-- Opening Marker --

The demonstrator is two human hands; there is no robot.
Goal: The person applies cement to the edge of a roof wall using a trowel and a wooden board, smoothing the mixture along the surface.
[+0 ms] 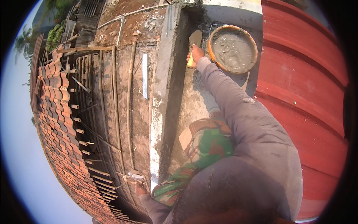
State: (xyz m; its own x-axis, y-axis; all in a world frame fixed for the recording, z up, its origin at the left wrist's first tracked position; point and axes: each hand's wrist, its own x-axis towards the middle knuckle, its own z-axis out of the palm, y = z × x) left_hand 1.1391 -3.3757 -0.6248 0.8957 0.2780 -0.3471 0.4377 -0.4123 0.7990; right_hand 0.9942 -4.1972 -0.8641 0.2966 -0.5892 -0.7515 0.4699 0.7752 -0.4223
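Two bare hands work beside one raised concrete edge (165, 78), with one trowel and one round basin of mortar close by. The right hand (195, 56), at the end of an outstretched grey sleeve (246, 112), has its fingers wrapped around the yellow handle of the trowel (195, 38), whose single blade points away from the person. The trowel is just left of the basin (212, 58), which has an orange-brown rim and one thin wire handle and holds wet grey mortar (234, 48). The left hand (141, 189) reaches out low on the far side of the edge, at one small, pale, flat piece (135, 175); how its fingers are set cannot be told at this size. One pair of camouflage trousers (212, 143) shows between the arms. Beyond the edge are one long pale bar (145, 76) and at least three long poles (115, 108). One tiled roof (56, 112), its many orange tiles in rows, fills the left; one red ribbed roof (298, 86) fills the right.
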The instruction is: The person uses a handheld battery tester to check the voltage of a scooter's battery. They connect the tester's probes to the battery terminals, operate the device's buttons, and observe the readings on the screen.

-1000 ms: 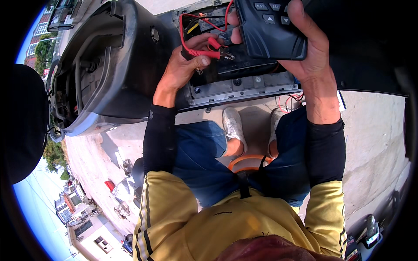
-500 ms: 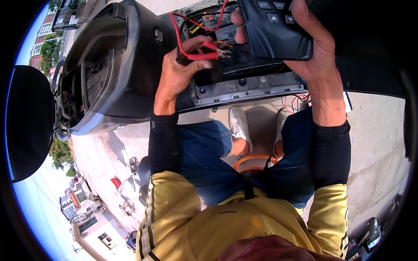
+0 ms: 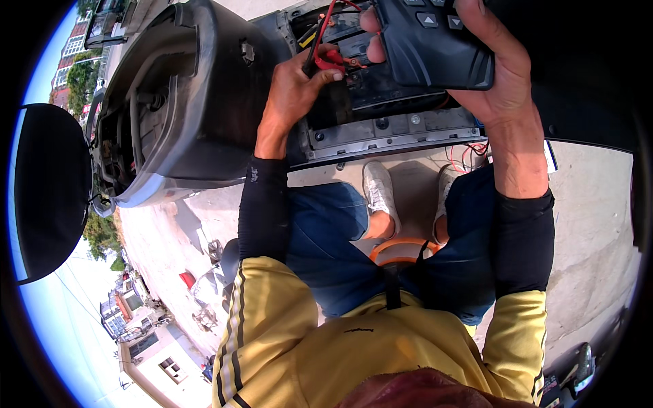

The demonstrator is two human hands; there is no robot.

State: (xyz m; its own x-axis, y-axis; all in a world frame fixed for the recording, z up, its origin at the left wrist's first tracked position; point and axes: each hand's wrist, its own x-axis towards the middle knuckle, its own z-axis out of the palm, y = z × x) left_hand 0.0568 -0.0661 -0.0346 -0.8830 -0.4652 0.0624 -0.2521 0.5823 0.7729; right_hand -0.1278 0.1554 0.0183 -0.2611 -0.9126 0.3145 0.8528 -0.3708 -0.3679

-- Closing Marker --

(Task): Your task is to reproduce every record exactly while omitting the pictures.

(Solved exercise):
The demonstrator is two human hands; there is no robot.
Goal: The person applies cement to the edge of a roof wall using a trowel and a wooden board, smoothing the mixture along the surface.
[+0 ms] 
State: (xyz m; its own x-axis, y-axis; all in a world frame fixed for the recording, z up, its origin at the left wrist's first tracked position; point and axes: each hand's wrist, its own x-axis towards the middle knuckle, its own z-axis out of the palm, y = z × x) left_hand 1.1391 -3.3757 -0.6248 0.8957 0.2780 -0.3471 0.4377 -0.4123 0.7990; right_hand 0.9942 -4.1972 -0.8641 0.2966 -0.5892 -0.7515 0.4699 0.7752 -0.4223
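Two bare hands work beside one raised concrete edge (165, 78), with one trowel and one round basin of mortar close by. The right hand (195, 56), at the end of an outstretched grey sleeve (246, 112), has its fingers wrapped around the yellow handle of the trowel (195, 38), whose single blade points away from the person. The trowel is just left of the basin (212, 58), which has an orange-brown rim and one thin wire handle and holds wet grey mortar (234, 48). The left hand (141, 189) reaches out low on the far side of the edge, at one small, pale, flat piece (135, 175); how its fingers are set cannot be told at this size. One pair of camouflage trousers (212, 143) shows between the arms. Beyond the edge are one long pale bar (145, 76) and at least three long poles (115, 108). One tiled roof (56, 112), its many orange tiles in rows, fills the left; one red ribbed roof (298, 86) fills the right.
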The instruction is: The person uses a handheld battery tester to check the voltage of a scooter's battery. They connect the tester's probes to the battery terminals, operate the device's buttons, and observe the readings on the screen.

-1000 ms: 
-500 ms: 
+0 ms: 

The demonstrator is two human hands; there is no robot.

State: (xyz m; its own x-axis, y-axis; all in a world frame fixed for the recording, z up, its origin at the left wrist's first tracked position; point and axes: each hand's wrist, its own x-axis towards the middle knuckle, its own z-axis out of the palm, y = z × x) left_hand 0.0568 -0.0661 -0.0346 -0.8830 -0.4652 0.0624 -0.2521 0.5823 0.7729; right_hand -0.1278 0.1554 0.0183 -0.2611 -0.9126 0.3145 0.8528 -0.3708 -0.3679

There is no more to this answer.